== Segment start ==
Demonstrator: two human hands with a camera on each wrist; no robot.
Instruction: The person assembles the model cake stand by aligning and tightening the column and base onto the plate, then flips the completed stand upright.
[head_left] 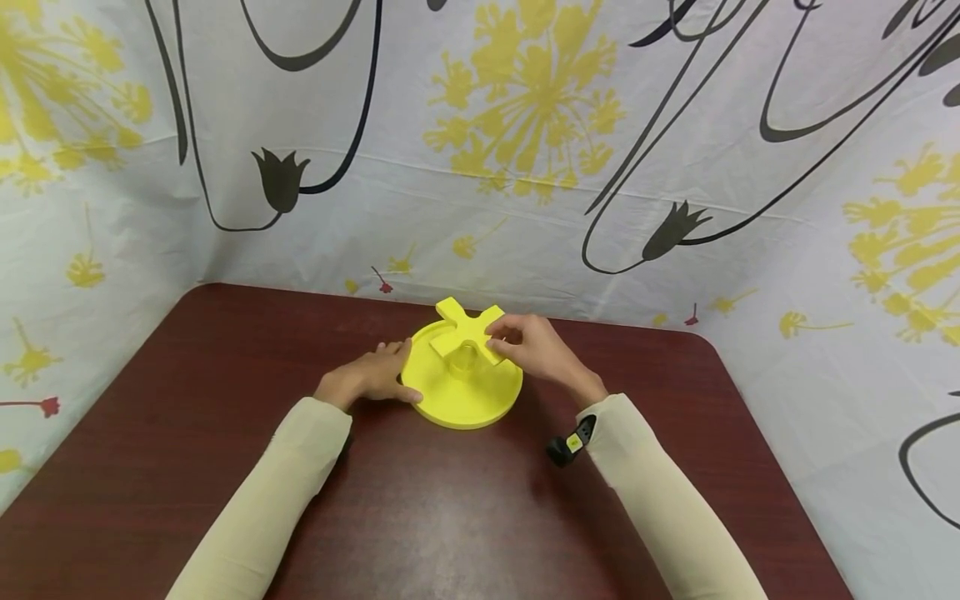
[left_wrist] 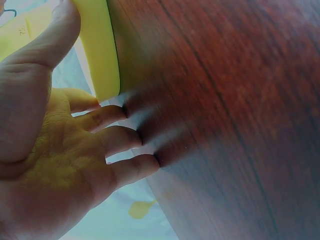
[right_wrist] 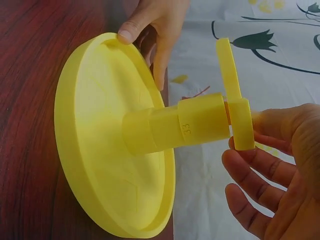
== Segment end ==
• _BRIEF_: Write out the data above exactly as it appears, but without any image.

• _TASK SOLUTION_:
Demonstrator: two human hands with a camera on each wrist; no robot.
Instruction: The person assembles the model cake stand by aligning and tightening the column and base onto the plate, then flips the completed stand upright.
[head_left] 
[left_wrist] 
[right_wrist] 

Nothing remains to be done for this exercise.